NextEra Energy is one of the most significant electric utility firms in the United States. Through its energy resources section, which sells clean energy to other utilities and end users across the country, the company is also a global leader in producing power from natural sources such as the wind and the sun.

These enterprises generate cash flow on a more or less consistent basis. It also distributes electricity, both of which are supported by government-controlled rates and power purchase agreements (PPAs) with consumers at set prices. Because companies and households require a consistent power supply, the business model has a high degree of adaptability.

TC Energy

Among the many companies that operate natural gas pipelines in North America, TC Energy is one of the largest. It operates natural gas pipelines in its native country of Canada, as well as in the United States and Mexico. In addition, the firm is the proud owner of a premium liquids pipeline infrastructure, which positions it as one of Canada's most successful oil exporters. It is also one of the major power producers in the nation and focuses on nuclear energy in addition to renewable energy sources.

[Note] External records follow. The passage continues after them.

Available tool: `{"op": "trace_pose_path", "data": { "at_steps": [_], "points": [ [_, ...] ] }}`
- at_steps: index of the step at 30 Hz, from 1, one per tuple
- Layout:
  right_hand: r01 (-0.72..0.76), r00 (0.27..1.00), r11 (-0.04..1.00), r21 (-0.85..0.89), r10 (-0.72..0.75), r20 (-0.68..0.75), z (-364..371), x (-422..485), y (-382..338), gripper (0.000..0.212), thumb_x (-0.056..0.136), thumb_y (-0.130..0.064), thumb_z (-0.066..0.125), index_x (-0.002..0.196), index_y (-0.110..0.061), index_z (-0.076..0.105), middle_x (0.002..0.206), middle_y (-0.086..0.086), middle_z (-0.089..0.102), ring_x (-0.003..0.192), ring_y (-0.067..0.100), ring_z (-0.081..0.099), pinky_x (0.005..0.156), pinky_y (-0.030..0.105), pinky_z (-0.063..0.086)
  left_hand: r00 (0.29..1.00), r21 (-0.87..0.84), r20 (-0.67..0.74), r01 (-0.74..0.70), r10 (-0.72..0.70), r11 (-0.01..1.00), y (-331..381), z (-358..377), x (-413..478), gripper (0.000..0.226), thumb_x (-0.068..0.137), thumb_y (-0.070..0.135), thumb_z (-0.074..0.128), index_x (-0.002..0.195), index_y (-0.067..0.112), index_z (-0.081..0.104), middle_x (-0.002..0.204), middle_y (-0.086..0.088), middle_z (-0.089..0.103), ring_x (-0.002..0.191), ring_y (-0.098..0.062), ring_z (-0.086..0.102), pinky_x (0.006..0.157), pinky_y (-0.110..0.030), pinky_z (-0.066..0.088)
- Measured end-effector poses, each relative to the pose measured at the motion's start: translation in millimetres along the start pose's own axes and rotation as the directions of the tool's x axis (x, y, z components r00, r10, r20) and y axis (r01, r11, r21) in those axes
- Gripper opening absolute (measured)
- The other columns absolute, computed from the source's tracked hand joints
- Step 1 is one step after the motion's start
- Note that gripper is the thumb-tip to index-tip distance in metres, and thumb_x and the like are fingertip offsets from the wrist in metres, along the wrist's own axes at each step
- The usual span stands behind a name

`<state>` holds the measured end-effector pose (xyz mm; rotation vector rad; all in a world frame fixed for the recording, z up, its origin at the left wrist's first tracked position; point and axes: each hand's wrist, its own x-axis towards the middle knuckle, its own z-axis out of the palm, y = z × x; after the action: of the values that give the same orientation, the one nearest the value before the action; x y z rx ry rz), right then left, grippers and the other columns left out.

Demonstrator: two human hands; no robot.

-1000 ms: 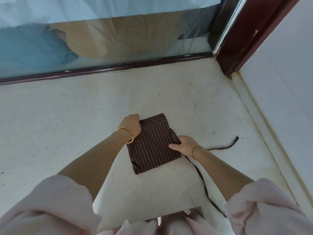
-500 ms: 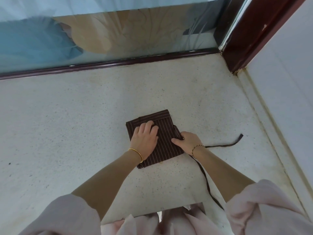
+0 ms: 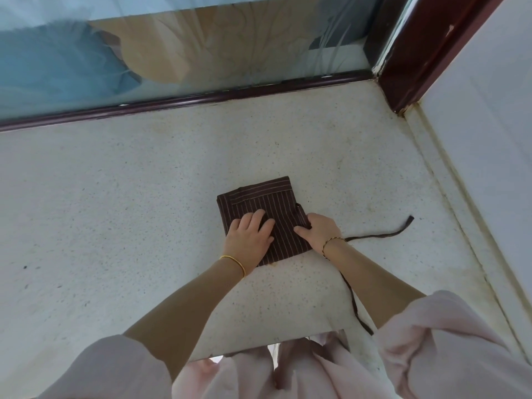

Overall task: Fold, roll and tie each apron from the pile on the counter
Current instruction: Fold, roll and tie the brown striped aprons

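A dark brown apron [image 3: 260,198] with thin pale stripes lies folded into a small square on the speckled counter [image 3: 144,197]. My left hand [image 3: 249,237] lies flat on its near left part, fingers spread and pressing down. My right hand [image 3: 318,231] holds the apron's right edge, thumb on top of the cloth and fingers curled at the side. Two dark ties come out from under my right wrist: one tie [image 3: 385,234] runs right across the counter, the other tie [image 3: 352,300] trails toward me over the front edge.
A dark wooden rail [image 3: 184,100] with glass above closes the counter's far side. A dark wooden post [image 3: 414,53] stands at the back right corner, and a pale wall [image 3: 489,139] runs along the right. The counter's front edge [image 3: 273,345] is near my body.
My left hand moved from the apron's far left corner to lie flat on the near part of the cloth. The right hand stayed at the right edge. The view shifted slightly.
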<state>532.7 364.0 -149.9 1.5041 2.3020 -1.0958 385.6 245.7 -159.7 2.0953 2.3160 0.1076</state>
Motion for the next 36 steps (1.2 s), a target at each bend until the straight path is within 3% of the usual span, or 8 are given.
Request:
{"op": "trace_pose_path", "data": {
  "at_steps": [6,13,16,19,23,26,31,36],
  "points": [
    [-0.021,0.995,0.999,0.048,0.026,-0.096,-17.7,1.9,4.3,0.016,0.095,-0.026,0.050,0.091,-0.011,0.055,0.081,0.005,0.057,0.078,0.021,0.056,0.068,0.030,0.045,0.995,0.102,0.088,-0.054,0.045,0.993,-8.5,9.5,-10.1,0.058,0.083,0.051,0.050,0.131,0.018,0.054,0.133,-0.009,0.054,0.113,-0.029,0.055,0.084,-0.043,0.050],
    [-0.257,0.940,0.821,-0.510,0.089,-0.330,-103.7,18.7,-11.5,0.030,0.091,-0.016,0.049,0.119,-0.020,0.055,0.113,0.006,0.059,0.108,0.027,0.051,0.096,0.041,0.035,0.984,-0.020,0.180,-0.012,0.015,1.000,-11.0,-0.8,-2.6,0.056,0.083,0.050,0.058,0.129,0.020,0.055,0.133,-0.007,0.052,0.116,-0.030,0.052,0.084,-0.046,0.049],
    [-0.149,0.971,0.777,-0.612,-0.004,-0.241,-110.4,20.4,-26.4,0.049,0.082,-0.009,0.052,0.130,-0.015,0.042,0.127,0.013,0.045,0.120,0.032,0.038,0.101,0.048,0.033,0.995,-0.285,0.093,0.045,-0.020,0.958,-19.9,-15.5,12.3,0.036,0.090,0.026,0.058,0.124,0.013,0.056,0.129,-0.009,0.051,0.117,-0.028,0.049,0.096,-0.042,0.047],
    [0.069,0.969,0.864,-0.499,-0.176,-0.171,-91.0,24.6,-44.0,0.052,0.087,-0.009,0.051,0.137,-0.011,0.036,0.131,0.014,0.043,0.119,0.030,0.041,0.093,0.039,0.042,0.987,-0.278,-0.053,0.132,-0.153,0.951,-37.0,-28.5,31.1,0.037,0.084,0.011,0.063,0.121,0.009,0.056,0.125,-0.013,0.052,0.115,-0.032,0.049,0.099,-0.046,0.044],
    [0.287,0.941,0.885,-0.368,-0.333,-0.067,-62.7,36.4,-69.8,0.051,0.095,-0.013,0.046,0.143,-0.011,0.030,0.140,0.012,0.040,0.124,0.028,0.042,0.100,0.040,0.042,0.931,-0.181,0.238,0.323,-0.277,0.929,-58.9,-35.7,52.3,0.058,0.090,0.023,0.053,0.143,0.014,0.031,0.147,-0.007,0.031,0.136,-0.029,0.027,0.111,-0.044,0.023],
    [0.344,0.935,0.818,-0.460,-0.342,0.092,-44.8,54.4,-74.8,0.054,0.095,-0.024,0.050,0.143,-0.012,0.029,0.139,0.010,0.040,0.122,0.028,0.043,0.098,0.042,0.044,0.859,-0.195,0.457,0.348,-0.229,0.917,-72.1,-34.2,65.7,0.063,0.088,0.024,0.054,0.145,0.015,0.026,0.146,-0.009,0.029,0.133,-0.029,0.029,0.108,-0.043,0.032],
    [0.296,0.951,0.708,-0.641,-0.283,0.127,-33.8,74.3,-75.5,0.050,0.088,-0.028,0.061,0.131,-0.013,0.040,0.129,0.009,0.041,0.115,0.027,0.042,0.084,0.036,0.043,0.850,-0.137,0.490,0.297,-0.196,0.945,-81.9,-28.1,77.9,0.062,0.081,0.032,0.069,0.132,0.014,0.039,0.128,-0.008,0.041,0.114,-0.026,0.045,0.097,-0.037,0.043],
    [0.274,0.962,0.764,-0.584,-0.208,0.179,-34.9,92.5,-87.2,0.051,0.079,-0.017,0.072,0.122,-0.012,0.044,0.119,0.008,0.046,0.108,0.025,0.045,0.082,0.033,0.043,0.810,-0.169,0.560,0.316,-0.173,0.934,-87.2,-30.1,91.4,0.055,0.076,0.032,0.075,0.117,0.012,0.043,0.114,-0.007,0.049,0.101,-0.024,0.051,0.088,-0.036,0.047]
  ]
}}
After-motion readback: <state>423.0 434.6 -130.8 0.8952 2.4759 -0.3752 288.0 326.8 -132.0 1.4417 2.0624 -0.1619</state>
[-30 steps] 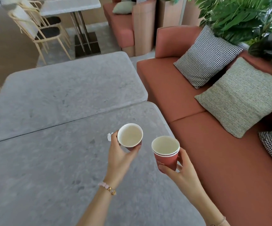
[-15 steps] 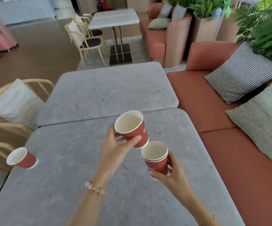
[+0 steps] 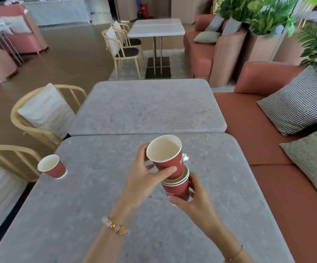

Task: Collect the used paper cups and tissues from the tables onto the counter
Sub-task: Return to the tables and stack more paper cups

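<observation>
My left hand (image 3: 144,177) grips a red paper cup (image 3: 165,154) with a white inside, its base set into the mouth of a second red cup (image 3: 179,190). My right hand (image 3: 193,202) holds that lower cup from below and behind. A scrap of white tissue (image 3: 185,157) shows just behind the upper cup, by my left fingers. A third red cup (image 3: 51,166) stands on the grey table (image 3: 116,186) near its left edge.
A second grey table (image 3: 150,105) butts against the far side. Wooden chairs with white cushions (image 3: 45,111) stand on the left. A terracotta bench sofa (image 3: 258,133) with cushions runs along the right. Further tables, chairs and plants sit beyond.
My left hand has carried its cup over and into the cup in my right hand. My view has lifted and swung left, bringing the third cup and the chairs further in.
</observation>
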A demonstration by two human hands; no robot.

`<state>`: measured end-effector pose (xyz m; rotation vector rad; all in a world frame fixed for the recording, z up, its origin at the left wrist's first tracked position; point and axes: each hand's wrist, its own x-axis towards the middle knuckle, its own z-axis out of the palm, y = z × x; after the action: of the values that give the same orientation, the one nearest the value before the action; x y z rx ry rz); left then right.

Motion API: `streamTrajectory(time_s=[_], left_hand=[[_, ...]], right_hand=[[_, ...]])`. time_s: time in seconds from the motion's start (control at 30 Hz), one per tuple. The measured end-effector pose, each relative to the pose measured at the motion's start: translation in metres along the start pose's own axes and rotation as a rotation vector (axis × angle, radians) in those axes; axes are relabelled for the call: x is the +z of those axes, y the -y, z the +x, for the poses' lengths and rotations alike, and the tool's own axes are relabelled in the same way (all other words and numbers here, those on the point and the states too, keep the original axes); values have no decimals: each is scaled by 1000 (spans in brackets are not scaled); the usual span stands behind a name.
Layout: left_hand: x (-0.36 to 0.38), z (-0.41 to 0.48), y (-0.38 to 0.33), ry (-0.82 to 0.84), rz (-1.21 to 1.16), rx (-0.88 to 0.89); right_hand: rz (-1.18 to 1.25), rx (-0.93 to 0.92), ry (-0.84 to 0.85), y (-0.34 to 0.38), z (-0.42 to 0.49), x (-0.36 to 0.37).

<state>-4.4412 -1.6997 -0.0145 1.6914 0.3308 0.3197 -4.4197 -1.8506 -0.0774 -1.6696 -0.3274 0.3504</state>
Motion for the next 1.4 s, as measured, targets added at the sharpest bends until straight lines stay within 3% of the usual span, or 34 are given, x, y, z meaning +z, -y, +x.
streamTrajectory(time_s=[0.63,0.87,1.4], left_hand=[[-5,-10,21,162,132,-27],[-15,-14,22,86,161,55],[-41,-7,33,-253,980,576]], right_hand=[[-23,1,-17,4,3,-1],[-52,7,-24,6,5,-2],[-72,15,-37,11,6,-2]])
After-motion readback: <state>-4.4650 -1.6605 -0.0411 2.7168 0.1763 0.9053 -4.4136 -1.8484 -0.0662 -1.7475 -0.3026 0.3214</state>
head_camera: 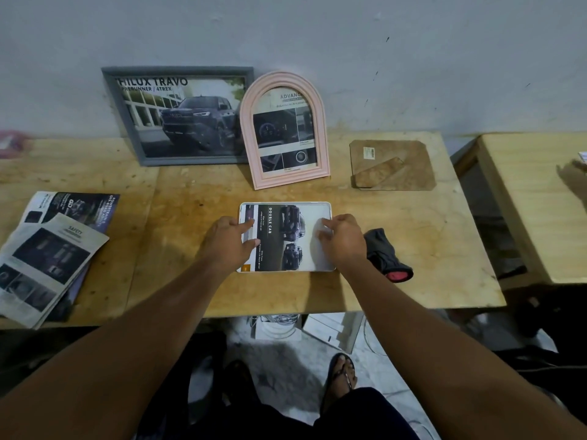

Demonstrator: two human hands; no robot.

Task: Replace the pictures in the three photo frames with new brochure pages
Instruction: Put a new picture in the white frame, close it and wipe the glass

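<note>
A worn plywood surface (397,249) met a grey wall. Near its front edge a white rounded-rectangle photo frame (286,203) lay flat, holding a truck brochure page (286,236). The left hand (227,241) pressed straight fingers on the page's left edge. The right hand (344,238) set bent fingertips on its right side; whether it pinched was unclear. Bare wood separated this frame from a pink arched frame (322,138) behind, and a dark rolled cloth (384,252) lay just right.

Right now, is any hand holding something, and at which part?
Nothing is lifted. The left hand presses flat fingers on the left edge of the brochure page in the white frame; the right hand touches its right side, grip unclear.
</note>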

Since these energy infrastructure assets are tied to regulated rates and fee-based contracts, the company's cash flows are highly stable. Because of its low-risk business approach, TC Energy has been able to sustain its dividend and grow in all market conditions. The corporation may now keep pushing forward with its expansion plans.

During this time, the company maintains a moderate dividend payout ratio. In addition, it has a credit rating that is among the highest in the pipeline industry. Because of these characteristics, the company has the financial freedom to continue growing its pipeline network and dividend. As a result of these factors, TC Energy is one of the less risky businesses in the energy industry.